Quella di Paolo non è l’unica storia di un’attività che rischia di scomparire. Sono molti gli allevatori ridotti alla disperazione.

Guglielmo Frattali, proprietario di un’azienda agricola ad Anagni, ha combattuto una battaglia assieme ad altri sei allevatori per salvare le sue mucche.

Nonostante i test condotti dall’Asl avessero dimostrato che il latte era normale, l’Ufficio Commissariale per l’emergenza del fiume Sacco ha disposto la distruzione del bestiame in via precauzionale.

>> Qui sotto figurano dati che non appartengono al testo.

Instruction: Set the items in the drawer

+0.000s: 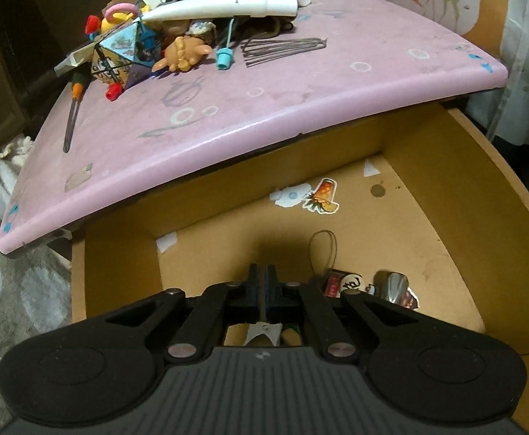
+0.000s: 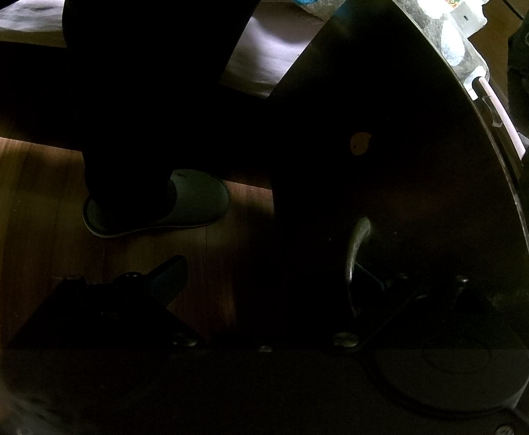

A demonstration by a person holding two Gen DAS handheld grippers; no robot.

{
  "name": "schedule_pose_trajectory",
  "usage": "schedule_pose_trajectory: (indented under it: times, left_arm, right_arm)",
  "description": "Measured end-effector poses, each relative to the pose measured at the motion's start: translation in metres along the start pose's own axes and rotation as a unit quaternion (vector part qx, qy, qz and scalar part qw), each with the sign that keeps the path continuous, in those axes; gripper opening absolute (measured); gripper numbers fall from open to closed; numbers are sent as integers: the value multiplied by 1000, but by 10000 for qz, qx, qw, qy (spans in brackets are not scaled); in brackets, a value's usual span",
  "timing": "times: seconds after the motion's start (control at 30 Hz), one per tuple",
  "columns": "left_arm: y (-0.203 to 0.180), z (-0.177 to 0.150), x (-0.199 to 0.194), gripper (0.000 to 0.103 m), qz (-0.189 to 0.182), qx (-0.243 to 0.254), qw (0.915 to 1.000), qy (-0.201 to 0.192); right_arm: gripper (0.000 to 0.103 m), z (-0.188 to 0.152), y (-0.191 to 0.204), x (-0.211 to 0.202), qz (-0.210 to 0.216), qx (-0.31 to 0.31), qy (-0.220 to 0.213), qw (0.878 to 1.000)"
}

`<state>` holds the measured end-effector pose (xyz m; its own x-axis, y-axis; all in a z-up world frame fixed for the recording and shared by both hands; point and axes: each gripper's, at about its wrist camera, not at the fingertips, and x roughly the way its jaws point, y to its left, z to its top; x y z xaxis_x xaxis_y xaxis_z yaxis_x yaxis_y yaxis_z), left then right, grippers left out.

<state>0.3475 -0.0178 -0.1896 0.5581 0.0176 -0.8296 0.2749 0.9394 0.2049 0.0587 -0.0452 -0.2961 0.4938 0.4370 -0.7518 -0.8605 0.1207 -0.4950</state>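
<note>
A grey slipper [image 2: 163, 204] rests on the wood floor [image 2: 29, 235] beside a dark drawer front [image 2: 409, 145] with a metal handle [image 2: 357, 243].

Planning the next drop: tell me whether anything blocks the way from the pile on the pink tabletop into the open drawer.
Nothing visible does. The pile sits at the back of the pink tabletop; the drawer below its front edge is pulled out, its floor mostly bare. The left tool, shut, hangs inside the drawer, near its front.

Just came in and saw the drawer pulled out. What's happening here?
A person is clearing small toys and trinkets off the pink tabletop into the open drawer. The left tongs are shut and lowered into the drawer, beside a charm already lying there. The right tongs sit by the drawer handle; that view is too dark to read them.
</note>
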Motion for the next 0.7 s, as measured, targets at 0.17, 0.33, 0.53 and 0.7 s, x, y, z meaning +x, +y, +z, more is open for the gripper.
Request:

La signora Musa Celestina ha aspettato mesi prima che la Regione venisse a prendere le balle di fieno contaminato, accatastate nel cortile di casa, a Sgurgola. “Abbiamo aspettato il nulla osta della regione Lazio – spiega – perché non avevamo la certificazione di azienda bonificata, ma queste balle puzzavano nel cortile”.

Franco Vitozzi, proprietario di un’azienda a Morolo, non riesce più a vendere il latte alla Centrale del latte di Roma: “Da me non è stato trovato esacloro nelle mucche e nel fieno, il mio terreno è a 900 metri dal fiume, non c’è nessuna disposizione dell’Ufficio commissariale, eppure non riesco a vendere il latte da maggio”.

Alberto Marchioni riesce a stento a trattenere le lacrime mentre parla della sua disgrazia: “dal 15 aprile del 2005 siamo bloccati, non abbiamo potuto più consegnare il latte e alla fine abbiamo ceduto all’ordinanza di abbattimento del bestiame”. Quelle 119 mucche che l’anziano Alberto chiamava per nome, dopo sessant’anni di fatiche, non verranno neanche indennizzate con un prezzo equo. Il listino su cui si basa la Regione, dice, non rispecchia il valore degli animali, né i prezzi di mercato. E poi la denuncia disperata: “Non so che fine hanno fatto le mie mucche, se sono vive o morte. Dove sono i certificati? Noi stiamo peggio di prima! Prima davo il latte alla discarica e mi pagavano. Adesso ho le rate dei trattori, chi mi da i soldi?”